Any user may access the Data concerning him or her (art. 15 RGPD), to rectify, complete or update it if it is inaccurate (art. 16 RGPD).

STEMCIS informs you that it will be entitled, if necessary, to oppose manifestly abusive requests (due to their number, repetitive or systematic nature).

The user may also request the portability of the Data concerning him and which he has provided, i.e. that such Data be transferred to him in a structured, commonly used and machine-readable format or be addressed to a third-party data controller, if the conditions of art. 20 RGPD are met.

In addition, the user may request the limitation of the processing of his/her Data under the conditions of Article 18 of the RGPD.

Users may exercise their right to digital oblivion (erasure of Data), for one of the reasons set out in Article 17 RGPD (the Data in question are no longer necessary; their processing is unlawful; a legal obligation requires their erasure; in the event of withdrawal of the consent on which the processing was based).

The User may object to the processing of his/her Data, under the conditions of Article 21 RGPD, i.e. for the case of use of the Data for canvassing purposes, or when the User, due to a particular situation, would be able to prevail his/her fundamental rights and freedoms against the legitimate interest of STEMCIS, which STEMCIS will have to assess according to the nature of the Data in question.

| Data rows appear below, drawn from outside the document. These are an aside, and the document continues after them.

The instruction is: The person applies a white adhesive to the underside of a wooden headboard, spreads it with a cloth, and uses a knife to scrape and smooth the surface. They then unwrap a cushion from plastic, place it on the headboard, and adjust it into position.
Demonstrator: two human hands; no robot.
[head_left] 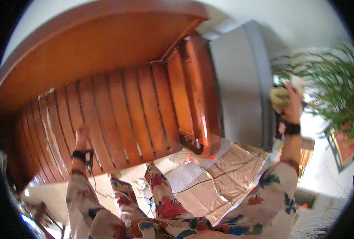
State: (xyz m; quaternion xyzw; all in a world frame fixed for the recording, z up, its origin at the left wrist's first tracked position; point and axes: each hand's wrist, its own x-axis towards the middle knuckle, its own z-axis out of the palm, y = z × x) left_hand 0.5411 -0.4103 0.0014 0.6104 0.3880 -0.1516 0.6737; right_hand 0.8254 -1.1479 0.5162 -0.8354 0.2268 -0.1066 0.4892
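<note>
A reddish-brown wooden bench (105, 107) with a slatted seat and tall backrest spans the left and middle. My left hand (82, 135) is over the near part of the slats; it is foreshortened and its fingers do not show clearly. At the far right, my right hand (293, 104) is closed on a bunched yellowish cloth (279, 98), beside the right edge of a grey box-shaped cabinet (240, 87). A white-and-green item (287, 78) lies just beyond that hand, too blurred to name. Both wrists wear black bands.
The bench's curved armrest (200, 91) stands against the grey cabinet. A leafy green plant (328, 75) and a red picture-like panel (344, 147) are at the right. Below, a brown sheet (232, 171) covers part of the floor, with a black cable (204, 182) across it.
</note>
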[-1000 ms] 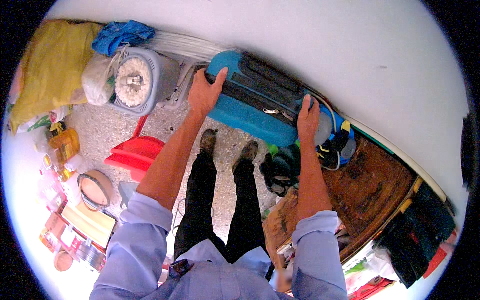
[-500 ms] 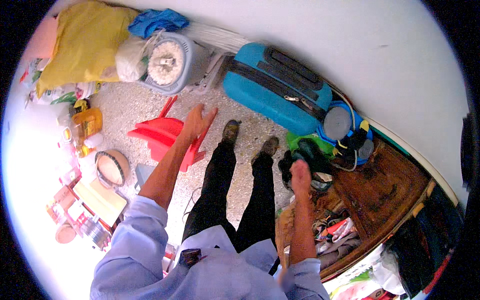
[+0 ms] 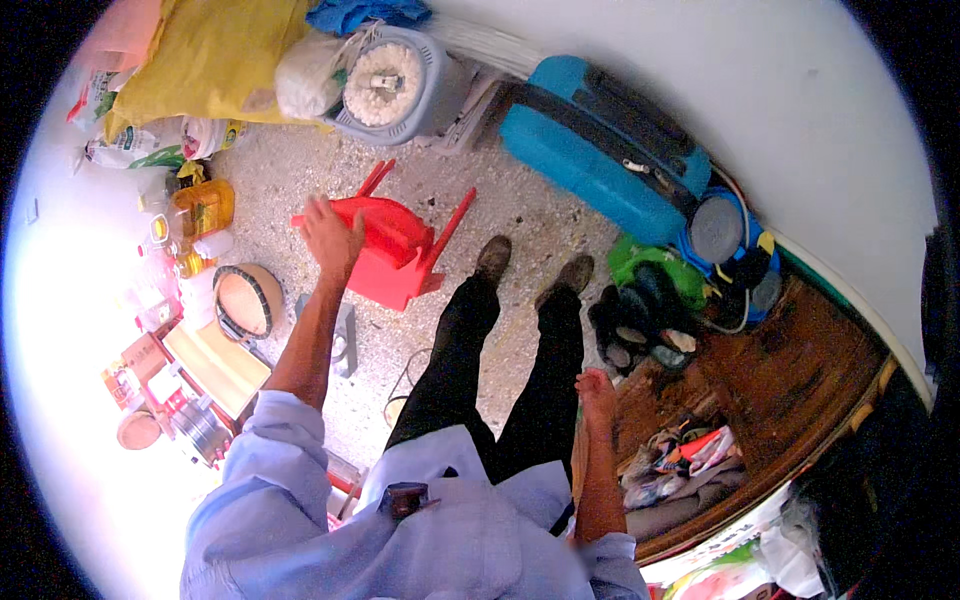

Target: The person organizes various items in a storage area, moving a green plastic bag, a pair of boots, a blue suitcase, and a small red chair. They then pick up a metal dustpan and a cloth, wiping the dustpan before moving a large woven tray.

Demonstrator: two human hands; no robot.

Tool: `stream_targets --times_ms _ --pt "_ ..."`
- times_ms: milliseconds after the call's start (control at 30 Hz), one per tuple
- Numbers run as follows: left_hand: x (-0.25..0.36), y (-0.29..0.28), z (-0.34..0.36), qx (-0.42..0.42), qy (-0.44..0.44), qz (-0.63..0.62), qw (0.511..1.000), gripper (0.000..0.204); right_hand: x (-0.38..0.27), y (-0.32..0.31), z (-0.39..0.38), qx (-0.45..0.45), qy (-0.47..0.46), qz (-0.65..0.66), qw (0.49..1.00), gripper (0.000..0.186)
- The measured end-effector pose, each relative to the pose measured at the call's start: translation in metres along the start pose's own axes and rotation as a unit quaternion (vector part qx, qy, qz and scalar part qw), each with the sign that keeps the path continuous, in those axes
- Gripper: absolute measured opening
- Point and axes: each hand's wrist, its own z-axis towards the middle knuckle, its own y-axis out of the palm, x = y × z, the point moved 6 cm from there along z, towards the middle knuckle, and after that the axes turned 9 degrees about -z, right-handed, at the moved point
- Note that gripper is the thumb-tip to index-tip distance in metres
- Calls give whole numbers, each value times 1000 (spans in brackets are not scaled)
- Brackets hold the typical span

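A small red plastic chair [image 3: 385, 278] lies tipped on the speckled floor, with two of its legs pointing away from me. Over its left edge, my left hand [image 3: 333, 240] is open with the fingers spread. The fingertips overlap the red edge; whether they touch it, I cannot tell. My right hand [image 3: 596, 394] hangs by my right leg near the brown wooden surface, its fingers loosely curled and nothing visible in them.
A blue suitcase [image 3: 590, 175] rests along the far wall, beside a grey-blue basket [image 3: 433, 85]. Dark shoes [image 3: 640, 312] and a green bag [image 3: 640, 262] sit right of my feet. Leftward are a round woven basket [image 3: 246, 300], bottles [image 3: 205, 205] and a yellow sack [image 3: 215, 60].
My left hand has moved from the right side of the red chair to its left edge. My right hand has drawn back from the shoes toward my body. The view has shifted; the chair seems still.
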Motion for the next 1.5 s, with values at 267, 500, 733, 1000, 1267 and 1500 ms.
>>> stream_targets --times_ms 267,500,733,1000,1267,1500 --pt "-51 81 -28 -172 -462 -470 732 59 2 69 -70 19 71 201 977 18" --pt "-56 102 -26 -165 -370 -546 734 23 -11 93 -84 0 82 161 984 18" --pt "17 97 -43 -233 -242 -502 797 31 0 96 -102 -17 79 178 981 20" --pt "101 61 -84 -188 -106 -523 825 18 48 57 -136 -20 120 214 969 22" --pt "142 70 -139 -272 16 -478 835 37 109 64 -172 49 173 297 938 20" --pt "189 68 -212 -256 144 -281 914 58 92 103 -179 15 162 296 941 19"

In accordance with the requirement of article 48, paragraph 3, of the French Data Protection Act (Loi n° 78-17 Informatique et Libertés), the user has the possibility of defining the fate of his or her Data after his or her death under the conditions set out in article 85 of the said Act.

For further information on your rights, please consult the CNIL website (www.cnil.fr).

7.2 How to exercise your rights

To exercise these rights or if you have any questions about the processing of Data, please contact the support department by email: contact@stemcis.com or by post addressed to STEMCIS at the following address: 850 boulevard Sébastien Brant, Bioparc II, c/o Inoviem Scientific 67400 Illkirch-Graffenstaden.

STEMCIS undertakes to respond to your request for access, rectification, deletion, limitation, portability or opposition or any other additional request for information within a reasonable period of time, which may not exceed 1 month from receipt of your request. If necessary, this period may be extended by two months, depending on the complexity and number of requests. You will be informed of this extension and the reasons for the postponement within one month of receipt of the request.

8. Claims

If you consider that STEMCIS is not complying with its obligations with regard to your personal data, you may lodge a complaint or a request with the competent authority. In France, the competent authority is the CNIL, to which you can send an electronic request by clicking on the following link: www.cnil.fr/fr/plaintes.